1 block of feta cheese

Dijon mustard

baby spinach

olive oil
salt and pepper
pickled capers

Turn on the oven; make it hot. Wash the potatoes and cut them into wedges, leaving the skin on and chop up the carrot also. In a glass cooking pan, smother the potato wedges and carrot sticks in a generous amount of olive oil. Season with salt, ground pepper, and thyme. And then, into the oven the pan goes. (See an earlier blog entry for pictures.)

Now for the mustardy part of our meal. Slice the onion; we want thin rings here. Cut the garlic cloves in half. Then, in a frying pan, caramelize the onion and garlic. Use moderate amounts of olive oil, and try to get the capers a little crispy at the same time.

Once you're happy with the onion's state of caramelization, add a little mustard to the mix. Don't overdo it, two or three teaspoons should do it. Stir gently for a minute or so, and then remove the pan.

Take a little break and pour yourself a glass of wine. Then check on the potatoes; you want them getting crispy before proceeding to the next step. Once this is the case, chop the feta cheese into large cubes, add them on top of the potatoes and grill the mix until the cheese starts going soft and possibly crispy around the edges. Turn off the oven and take out the cooking pan.

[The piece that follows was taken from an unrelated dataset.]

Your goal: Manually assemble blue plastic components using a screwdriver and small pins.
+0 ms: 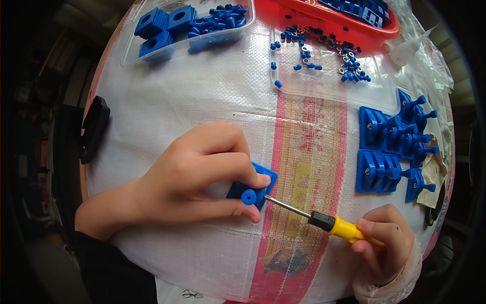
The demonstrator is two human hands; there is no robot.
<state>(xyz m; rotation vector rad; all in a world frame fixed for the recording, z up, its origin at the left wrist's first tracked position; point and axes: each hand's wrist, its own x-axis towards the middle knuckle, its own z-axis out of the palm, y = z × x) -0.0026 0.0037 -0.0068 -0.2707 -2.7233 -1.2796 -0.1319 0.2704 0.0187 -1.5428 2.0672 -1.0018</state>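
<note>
On open sheeting (pixel 167 99), left fingers (pixel 228 169) around bracket (pixel 258 196); nearer edge (pixel 431 245), right fingers (pixel 377 230) around screwdriver (pixel 322 221).

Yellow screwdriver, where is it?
In the head view, the yellow screwdriver is right of centre, in the right grip, its tip at the blue piece.

The slim screwdriver (pixel 320 220) has a silver metal shaft (pixel 288 206) and a yellow-and-black handle (pixel 347 229). The square-based plastic part (pixel 271 178) is blue, matching the knobbed plastic assemblies (pixel 372 129). White woven plastic sheeting (pixel 177 101) carries a tan-yellow band (pixel 288 152) edged in pink.
</note>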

Finally, return to the frying pan, turn up the heat, and sautee the baby spinach in the onion/mustard mix. The spinach leaves should be soft, but they should not lose all of their texture. An extra spoon of mustard might be a good idea. And then we're done.

Serving suggestions: Anna von Hausswolff, "Singing from the grave" on the side. A glass of red wine.

1 comment:

  1. Since I've been reading up on molecular gastronomy; I feel it is my duty to inform that the process involved in the turning-golden of the onion is not caramelization but in fact the maillard process.